The summit was something of an anti-climax, its place in the scheme of things a preliminary to the problems we would face on Huascaran, but, nevertheless, a peak, something to celebrate. The down climbing through loose rock was time consuming involving a couple of abseils.

Darkness was closing around us again when we arrived back at the bivouac. Red smudges of light burnt through the blackness below us, a flickering light that covered the hillsides. The Quechua Indians were burning stubble. Down in the valley it must have seemed as though the whole world was on fire.
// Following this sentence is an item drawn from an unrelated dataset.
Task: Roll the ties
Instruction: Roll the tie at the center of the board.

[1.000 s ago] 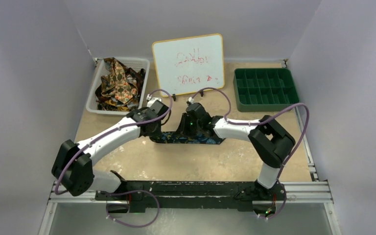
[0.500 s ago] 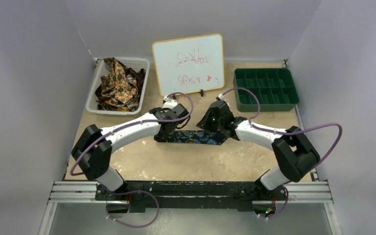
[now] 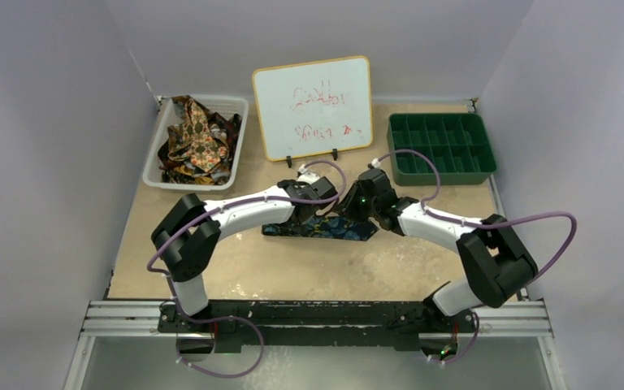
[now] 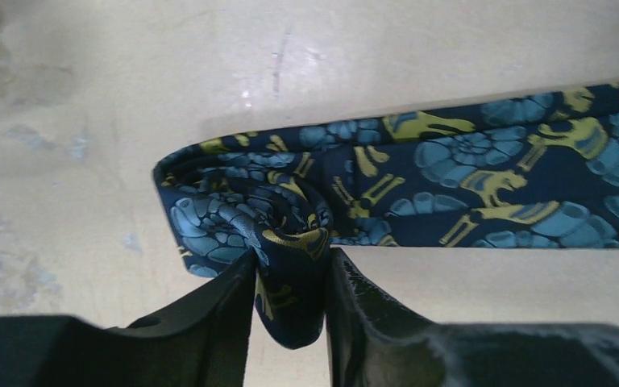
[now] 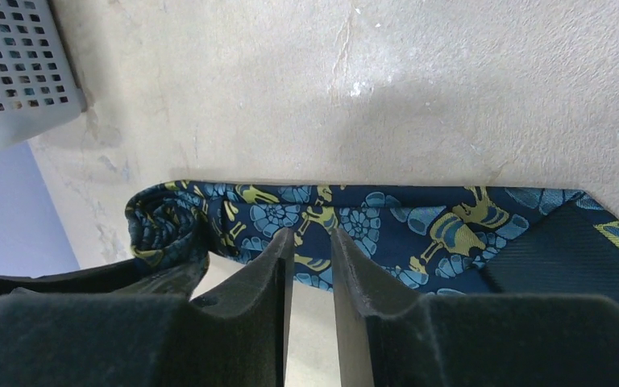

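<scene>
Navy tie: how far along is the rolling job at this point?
Done: a small coil is started at one end of the navy tie. In hand: the left fingers pinch that coil; the right fingers sit at the flat stretch's near edge, grip unclear. To do: most of this tie lies flat, a pile of ties waits in the basket, and no roll shows in the green tray.

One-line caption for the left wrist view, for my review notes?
Left gripper grips the rolled end of the navy tie, whose unrolled length lies flat on the table.
</scene>
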Action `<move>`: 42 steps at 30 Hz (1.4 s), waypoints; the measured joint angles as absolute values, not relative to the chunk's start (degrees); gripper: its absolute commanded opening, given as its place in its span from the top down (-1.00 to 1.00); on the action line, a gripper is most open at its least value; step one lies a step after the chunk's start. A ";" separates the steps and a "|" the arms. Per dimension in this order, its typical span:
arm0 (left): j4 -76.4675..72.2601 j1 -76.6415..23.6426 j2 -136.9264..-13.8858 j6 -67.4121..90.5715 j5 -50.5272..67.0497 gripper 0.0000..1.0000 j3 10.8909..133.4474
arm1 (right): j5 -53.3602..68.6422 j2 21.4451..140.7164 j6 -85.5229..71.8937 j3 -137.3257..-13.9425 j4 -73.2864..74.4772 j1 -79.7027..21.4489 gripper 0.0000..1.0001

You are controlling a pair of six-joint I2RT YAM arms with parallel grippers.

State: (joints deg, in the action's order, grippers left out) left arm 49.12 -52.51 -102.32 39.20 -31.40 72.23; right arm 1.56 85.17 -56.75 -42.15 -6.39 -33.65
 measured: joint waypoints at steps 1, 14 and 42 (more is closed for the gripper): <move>48.58 -52.53 -102.39 39.18 -30.22 0.19 72.23 | 1.76 85.06 -56.71 -42.00 -6.37 -33.58 0.44; 39.94 -51.42 -97.82 37.69 -15.70 0.06 72.07 | 5.58 81.69 -54.04 -39.79 -8.75 -32.91 -0.21; 26.52 -11.66 -57.80 39.38 13.96 -0.06 35.42 | 20.14 98.28 7.20 -56.45 -19.49 -50.33 -0.97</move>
Two days later, as we rested up in the Hotel Barcelona, tragedy struck. Colin hadn’t slept. He pulled back the bed covers to show me his leg. It had swollen to twice its normal size, a huge bloated piece of flesh.
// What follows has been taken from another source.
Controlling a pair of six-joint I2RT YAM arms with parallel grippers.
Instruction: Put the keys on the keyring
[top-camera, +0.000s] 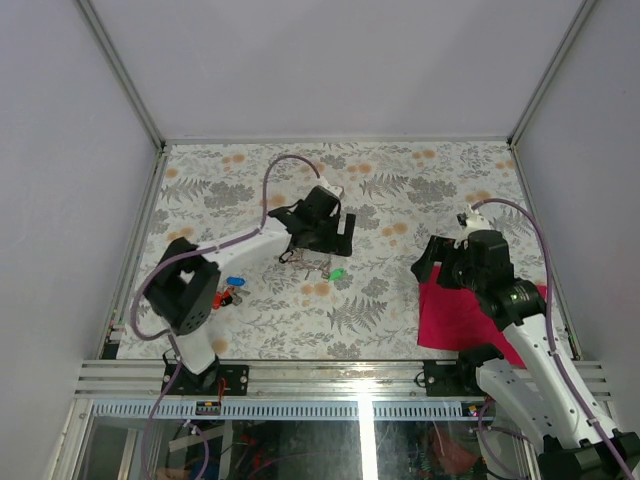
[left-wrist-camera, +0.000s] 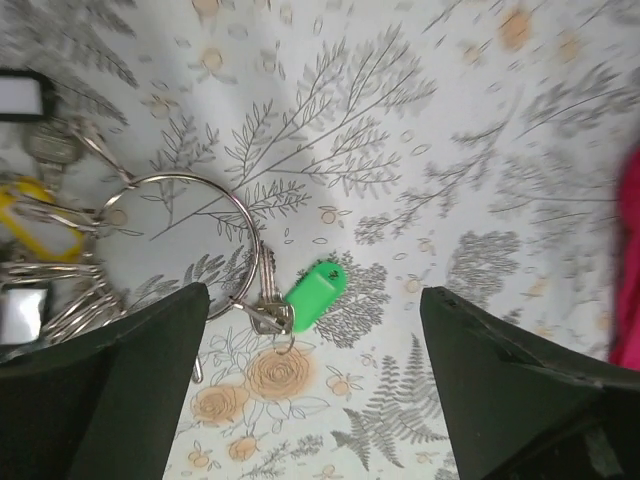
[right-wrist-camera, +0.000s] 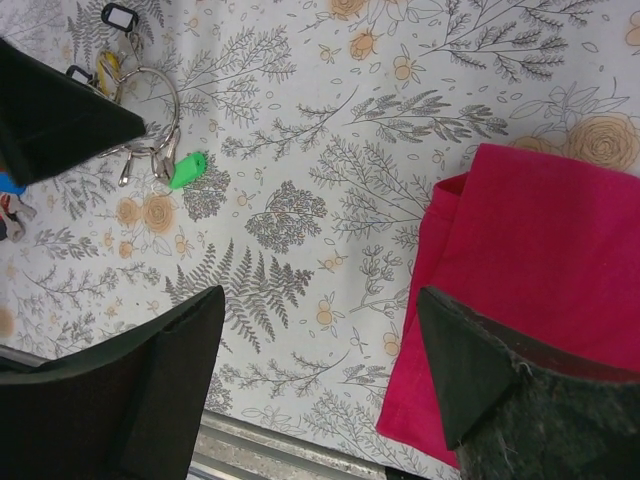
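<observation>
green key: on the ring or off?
Cannot tell. The green key lies with its metal end against the keyring wire; whether it is threaded on isn't visible.

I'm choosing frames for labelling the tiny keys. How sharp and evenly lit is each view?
Top external: evenly lit, sharp, but the green key is a mere speck. Left wrist: keyring and green key crisp, a soft shadow crossing the table behind them. Right wrist: sharp on the red cloth; keyring small in the corner.
</observation>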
He gave an involuntary shudder.

Downtown, in a tin shack of a hospital, the sick and the injured lay along the corridor walls. A man with part of his leg torn out by a wild dog sat smoking a cigarette … and waited. He had been waiting two days. I helped Colin hobble through the crowd. We were European and had money that would buy us a place at the head of the queue. The man squinted through the smoke.

They injected Colin in the knee with a large needle and syringe to draw off the fluid before writing down what drugs we had to buy in the pharmacy on the high street. "Give it time," they said "Manana."

Always "Manana"! Colin could do nothing but wait, crawling to the overflowing toilet where the large doses of penicillin made him sick. I was charged up with nervous energy and couldn’t take the tension while we were waiting. I had to try another peak, a straight forward snow and ice peak, Nevado Pisco rising to some 19,000ft in height. Reluctantly we agreed that I would give it a go.